Happy or Unhappy?

The City of Longmont sent a survey to 3,000 random residents (including us) with five pages of questions on a wide range of city services. How satisfied are you with weekly trash pick up? Is graffiti a major problem? Weeds? Homelessness? How often do you attend City Council meetings?

And then, out of nowhere, question 20:

Overall, how happy or unhappy are you with your life?

Very happy! Thank you for asking! But some number of people will answer “Very Unhappy” and what I want to know is: will that lessen the value of the rest of their answers? “Well, sure, this guy hates the quality of our tap water, but he also hates his life overall, so let’s just shred his whole survey.”

Boyfriends and Girlfriends

The students who helped raise the most money for Sophie’s school got a limo ride to a pizza lunch party with the principal today. My favorite part of the conversation in the limo went like this:

3rd Grader: I have a girlfriend, and I’m marrying her on Halloween.
1st Grader: I can’t think about that right now.
Kindergtartner: I have a boyfriend and a girlfriend.

Touché.

Hour Physics

Surely the exact opposite of Minute Physics is the Richard Feynman’s hours-long (and entirely engaging) talks given for the Messenger Lectures at Cornell. Here’s the first hour:

The whole series isn’t available from a single source, but it all seems to be available (following YouTube’s “related videos”, or just searching for “The Character of Physical Law”).

Possibly my favorite thing anybody’s ever said comes in the seventh part, Seeking New Laws:

Now I’m going to discuss how we would look for a new law. In general, we look for a new law by the following process:

First, we guess it. Then we compute the consequences of the guess to see what (if this law that we guessed is right) it would imply. Then we compare the computation results to nature — or we say compare to experiment or experience.

If it disagrees with experiment, it’s wrong.

In that simple statement is the key to science. It doesn’t make a difference how beautiful your guess is, how smart you are, who made the guess, or what his name is. If it disagrees with experiment, it’s wrong. That’s all there is to it.

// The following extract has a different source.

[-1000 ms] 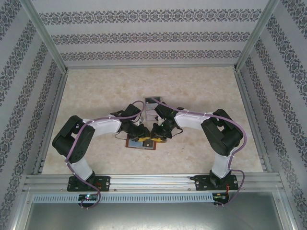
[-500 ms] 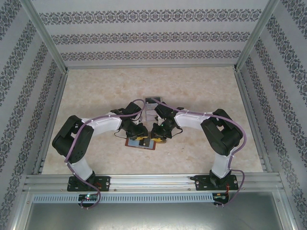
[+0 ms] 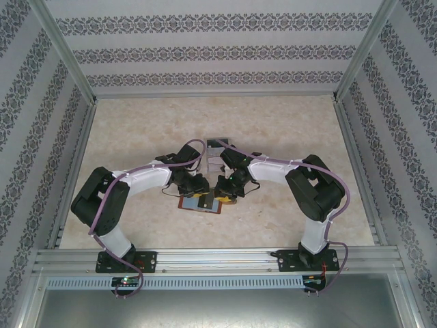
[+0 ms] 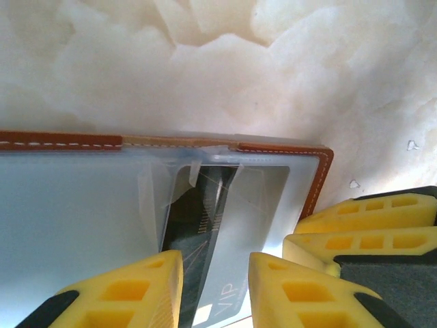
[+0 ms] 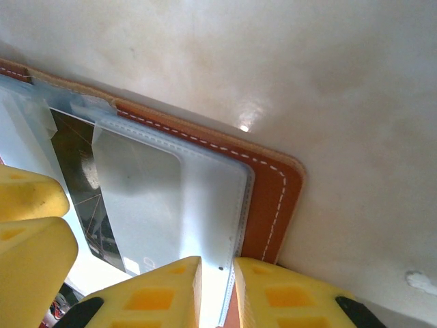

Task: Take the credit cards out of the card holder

He goes on to talk about how once we had confidence in the law of gravitation we were able to derive new laws (and calculate for the first time the speed of light), and in that way describes how each new discovery in science leads to exponentially more new discoveries in turn. Another gem: “We’re trying to prove ourselves wrong as quickly as possible because only in that way do we find progress.”

The Treble Makers

I’ve always been particularly drawn to excellent student performances, like this one from The Treble Makers (later called Kaleidoscope):

When expectations for a student concert necessarily start lower than for a professional performer, it’s all the more impressive to see a group so entirely excel. I also like Mr. Sandman by the same quartet. I sang in my high school’s choir, and I’m absolutely certain I never attained anywhere near this level of musicality.

Minute Physics

YouTube not only brings us pirated music and the stream of consciousness narratives of teenagers around the world; it also brings us MinutePhysics!

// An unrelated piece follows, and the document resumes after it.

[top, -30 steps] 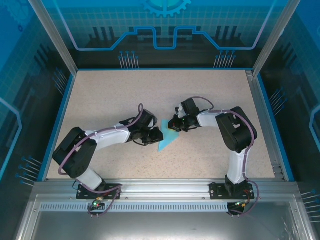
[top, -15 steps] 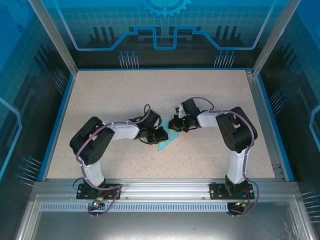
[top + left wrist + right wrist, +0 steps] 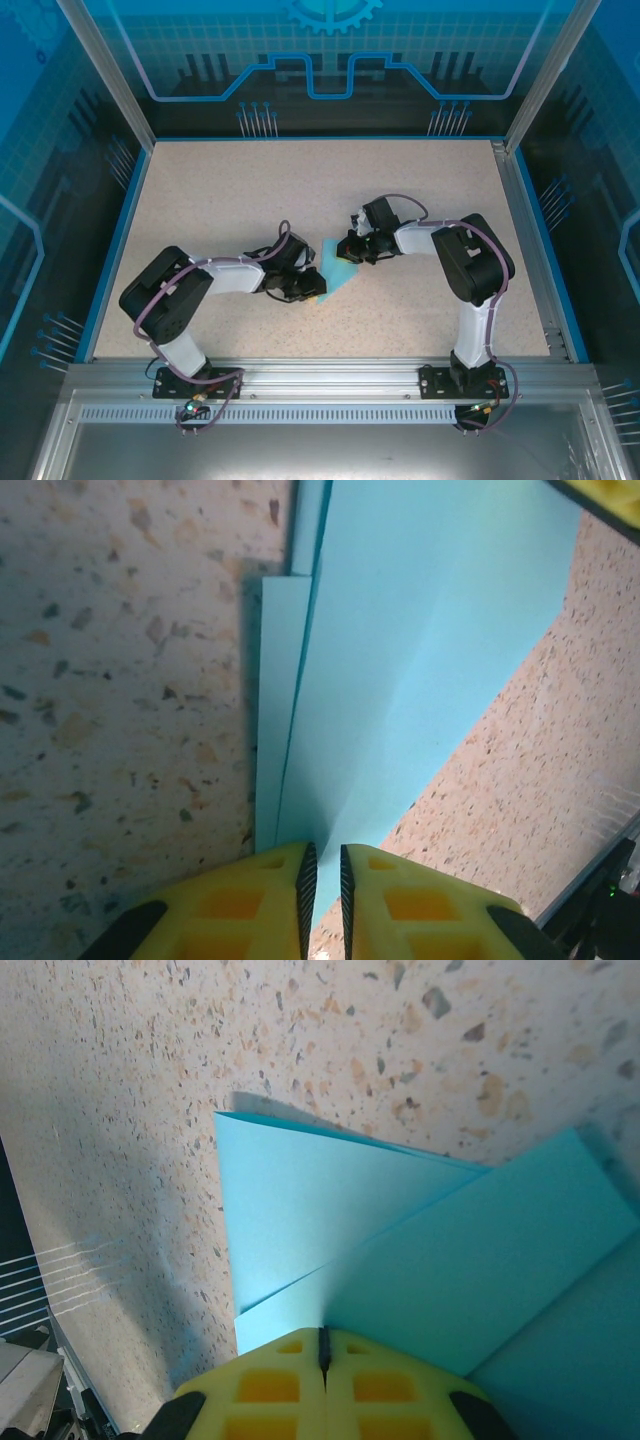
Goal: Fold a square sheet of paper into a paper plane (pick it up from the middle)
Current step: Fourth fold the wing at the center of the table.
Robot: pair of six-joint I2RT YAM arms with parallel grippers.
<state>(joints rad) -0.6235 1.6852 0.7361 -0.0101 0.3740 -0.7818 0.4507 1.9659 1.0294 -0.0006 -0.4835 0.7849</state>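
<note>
Though small overhead, paper [image 3: 300, 1200] shows layers close-up

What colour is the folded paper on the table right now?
Plain light blue, no print. The paper shows best in the right wrist view.

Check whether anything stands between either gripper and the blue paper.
Nothing visible does. The left gripper pinches one edge of the folded blue paper, and the right gripper appears shut on another edge, so both are in direct contact with it.
</note>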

Each video tackles a big Physics topic in just a few minutes using drawings, basic animations, and occasionally more elaborate multimedia. Here’s one of my favorites: “Why the solar system can exist” (i.e., why the planets don’t simply crash into the sun:

I also particularly like Why is it dark at night? — the answer to that simple question gets intensely elaborate over the course of three minutes.

The only trouble is that the videos are so short you really can’t watch just one. As with a good bag of potato chips, you’ll find yourself saying “just one more…” for a good hour.

Accessible Lights

This sign appears at a lot of intersections in the Denver area, and I have absolutely no idea what it’s meant to signify:

Accessible Traffic Light

Accessible Traffic Light

Is the crosswalk wheelchair accessible? If so, why would drivers specifically need to know that? Is the rightmost lane of traffic designated for handicapped drivers? Perhaps the cross street features a wheelchair store? Wheelchairs can only cross the intersection when the rightmost traffic light is green?

Street signs are meant to communicate important information to motorists and pedestrians, and in this case I honestly have no clue what’s being communicated.

Spend Forever With Me… Starting Later

And now may I present: one of the worst ideas ever!

Will You Marry Me... Online?

Will You Marry Me… Online?

This (future) web service promises, “You can propose online with your very own proposal page that is made up of all the great information that you think is necessary.”

Flowers and champagne aren’t right for everyone. I don’t mean belittle someone whose perfect proposal might come riding a horse or sitting in a Chili’s. Proposals mirror the nature of the relationship, and there are a lot of different sorts of relationships. But surely we can all agree that a proposal — the suggestion that two people spend the rest of their lives together — should happen while actually together.

If it’s any consolation, the copyright notice reads 1997 to 2009, I came across this in 2010, and now in 2012 it’s all still “coming soon.” Perhaps traffic to the would-be online proposal service just isn’t what it might have been.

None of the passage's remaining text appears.